8th Jan 2020 @ 11:04 am

Anthony Cummins is one of the most well-known saxophone players on the island, especially in the Ska scene. Julie Helliwell chatted to him, taking One Step Beyond to understand more about his musical journey.

How long have you been playing the saxophone?

31 years. My ex-wife’s brother was in a folk band and they asked me to go along as a singer. I was inspired so went to a music shop and couldn’t resist buying the sax in the window.

What brought you to Lanzarote?

When I bought the sax, it was my dream to move to Spain and play for a living. I was driving my children and fiancée Karen crazy and I practised with that goal in mind. In 2012, I sold up and we moved to Gran Canaria. We arrived on Saturday and within the first week we had a long-term apartment, mobile phones, business cards and my first gig!

We had to return to the UK for 15 months due to a family bereavement, but I needed to continue with my dream. A friend suggested Lanzarote so I came on holiday a couple of times and we decided to move here. After two days I got a gig at The Venue in Costa Teguise and built it up from there.

How did you get into singing?

I had numerous sax gigs and people always asked if I sang. One night I did ‘Let There be Love’ by Nat King Cole and I spontaneously picked up the mic and started singing. Everyone clapped! We developed the set from there, and the more I sang, the more gigs I got. I wanted to sing songs that were an off-shoot of jazz, so I chose the Rat Pack, Frank Sinatra, Dean Martin etc, which I still do now in my solo shows.

What’s your favourite music to play?

At the moment, it’s Ska. I still love playing jazz, but it’s a tremendous task to become a great jazz player and I think I started too late. I was already playing Ska music when I met The Skatoons. They wanted a sax player and I joined them in June 2017. At the beginning it was difficult because I was working on Friday nights, but they would save the big sax songs for when I arrived. It’s still a highlight of the month for me because I can just blast it out whilst the lunatics do all the performing!

Playing with them gave me a taste of the music I’d like to play, which is why I suggested to you (Julie) that we form The Ska Duo. It’s exceeding my expectations a lot. I didn’t realise we’d click so quickly and that it’d take off so fast. Jazz and the other music has taken a back seat because of the demand for The Ska Duo. From the very first gig, we just got on with it. We put on a great show which we really enjoy and the audiences love. We’ve just recorded a CD that will be available at our shows or on Facebook.

What are your hopes for the future?

I don’t really have any plans. I’ve bought a place here which has eased the pressure of renting. I don’t think I’ll stay in the long- term, but probably for a couple of years – it depends on my family. I hope that The Ska Duo becomes more successful and well-known and that I continue with my own music.
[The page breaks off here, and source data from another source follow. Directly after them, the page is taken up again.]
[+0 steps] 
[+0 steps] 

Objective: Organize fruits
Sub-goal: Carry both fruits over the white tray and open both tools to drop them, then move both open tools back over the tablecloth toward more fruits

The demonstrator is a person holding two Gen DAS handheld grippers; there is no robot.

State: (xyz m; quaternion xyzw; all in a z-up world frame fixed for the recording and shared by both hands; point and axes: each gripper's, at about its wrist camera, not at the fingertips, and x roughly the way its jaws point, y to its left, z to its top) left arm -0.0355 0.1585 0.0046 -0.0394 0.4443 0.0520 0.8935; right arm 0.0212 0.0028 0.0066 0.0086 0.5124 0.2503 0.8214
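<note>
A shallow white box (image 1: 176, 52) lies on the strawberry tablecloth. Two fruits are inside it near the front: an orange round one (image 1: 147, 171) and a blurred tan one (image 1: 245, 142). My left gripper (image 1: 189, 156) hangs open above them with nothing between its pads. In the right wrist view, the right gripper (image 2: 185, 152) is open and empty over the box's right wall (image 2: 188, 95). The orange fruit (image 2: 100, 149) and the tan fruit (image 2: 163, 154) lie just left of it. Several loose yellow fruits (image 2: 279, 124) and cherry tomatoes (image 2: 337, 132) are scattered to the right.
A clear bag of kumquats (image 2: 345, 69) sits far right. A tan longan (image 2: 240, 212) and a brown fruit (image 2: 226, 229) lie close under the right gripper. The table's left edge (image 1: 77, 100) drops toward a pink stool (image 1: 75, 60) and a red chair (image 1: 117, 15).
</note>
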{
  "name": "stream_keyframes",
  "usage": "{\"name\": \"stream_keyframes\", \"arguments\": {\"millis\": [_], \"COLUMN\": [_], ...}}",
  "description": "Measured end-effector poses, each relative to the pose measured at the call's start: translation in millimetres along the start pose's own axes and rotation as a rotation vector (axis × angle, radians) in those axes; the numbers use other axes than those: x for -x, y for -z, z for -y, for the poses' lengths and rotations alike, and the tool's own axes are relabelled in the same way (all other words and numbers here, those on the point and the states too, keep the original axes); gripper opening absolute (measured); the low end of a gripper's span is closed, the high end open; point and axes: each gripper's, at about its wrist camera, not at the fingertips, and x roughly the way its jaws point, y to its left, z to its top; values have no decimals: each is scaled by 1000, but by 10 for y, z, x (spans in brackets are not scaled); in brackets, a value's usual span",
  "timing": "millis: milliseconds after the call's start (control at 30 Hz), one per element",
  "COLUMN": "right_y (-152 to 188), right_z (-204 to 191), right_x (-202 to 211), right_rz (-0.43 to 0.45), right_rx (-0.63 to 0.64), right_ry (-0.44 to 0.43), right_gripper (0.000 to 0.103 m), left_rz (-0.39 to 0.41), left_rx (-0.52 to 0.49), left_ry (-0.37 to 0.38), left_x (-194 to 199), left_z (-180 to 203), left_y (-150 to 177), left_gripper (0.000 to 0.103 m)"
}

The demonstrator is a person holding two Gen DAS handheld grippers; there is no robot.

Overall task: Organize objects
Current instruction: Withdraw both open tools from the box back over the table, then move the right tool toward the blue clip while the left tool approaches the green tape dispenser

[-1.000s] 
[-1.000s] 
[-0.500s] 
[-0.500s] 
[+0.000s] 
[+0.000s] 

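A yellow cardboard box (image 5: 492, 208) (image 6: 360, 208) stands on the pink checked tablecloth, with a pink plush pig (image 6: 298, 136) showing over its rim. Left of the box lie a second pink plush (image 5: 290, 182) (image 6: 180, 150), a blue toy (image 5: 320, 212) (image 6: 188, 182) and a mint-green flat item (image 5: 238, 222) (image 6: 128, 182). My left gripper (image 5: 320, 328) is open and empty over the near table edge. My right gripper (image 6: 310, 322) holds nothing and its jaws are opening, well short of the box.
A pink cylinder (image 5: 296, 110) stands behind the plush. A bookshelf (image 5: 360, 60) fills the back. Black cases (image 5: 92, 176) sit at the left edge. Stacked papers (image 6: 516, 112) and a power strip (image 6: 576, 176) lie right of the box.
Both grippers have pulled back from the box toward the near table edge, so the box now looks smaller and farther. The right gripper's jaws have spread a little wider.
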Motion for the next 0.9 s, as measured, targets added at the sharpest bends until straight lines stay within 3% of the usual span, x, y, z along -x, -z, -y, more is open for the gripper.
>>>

Where’s the best place you’ve played?

I played a wedding at Jameos del Agua and it was an amazing acoustic. I was on a platform and they shone a light on me. I’ve done quite a few weddings now, including a few in Fuerteventura.

What’s your best advice?

Start young, but it’s also never too late. I’m a prime example of that. I didn’t have a musical note in my body when I started playing the sax aged 28. You need determination, a dream and to practice, practice, practice!

I’m living my dream through hard work. I want to say thank you to Karen who’s stood by me from day one and I’m having a great time doing what I’m doing. I love it. I’m really blessed to do this for a job and I’m humbled by all the lovely comments I get.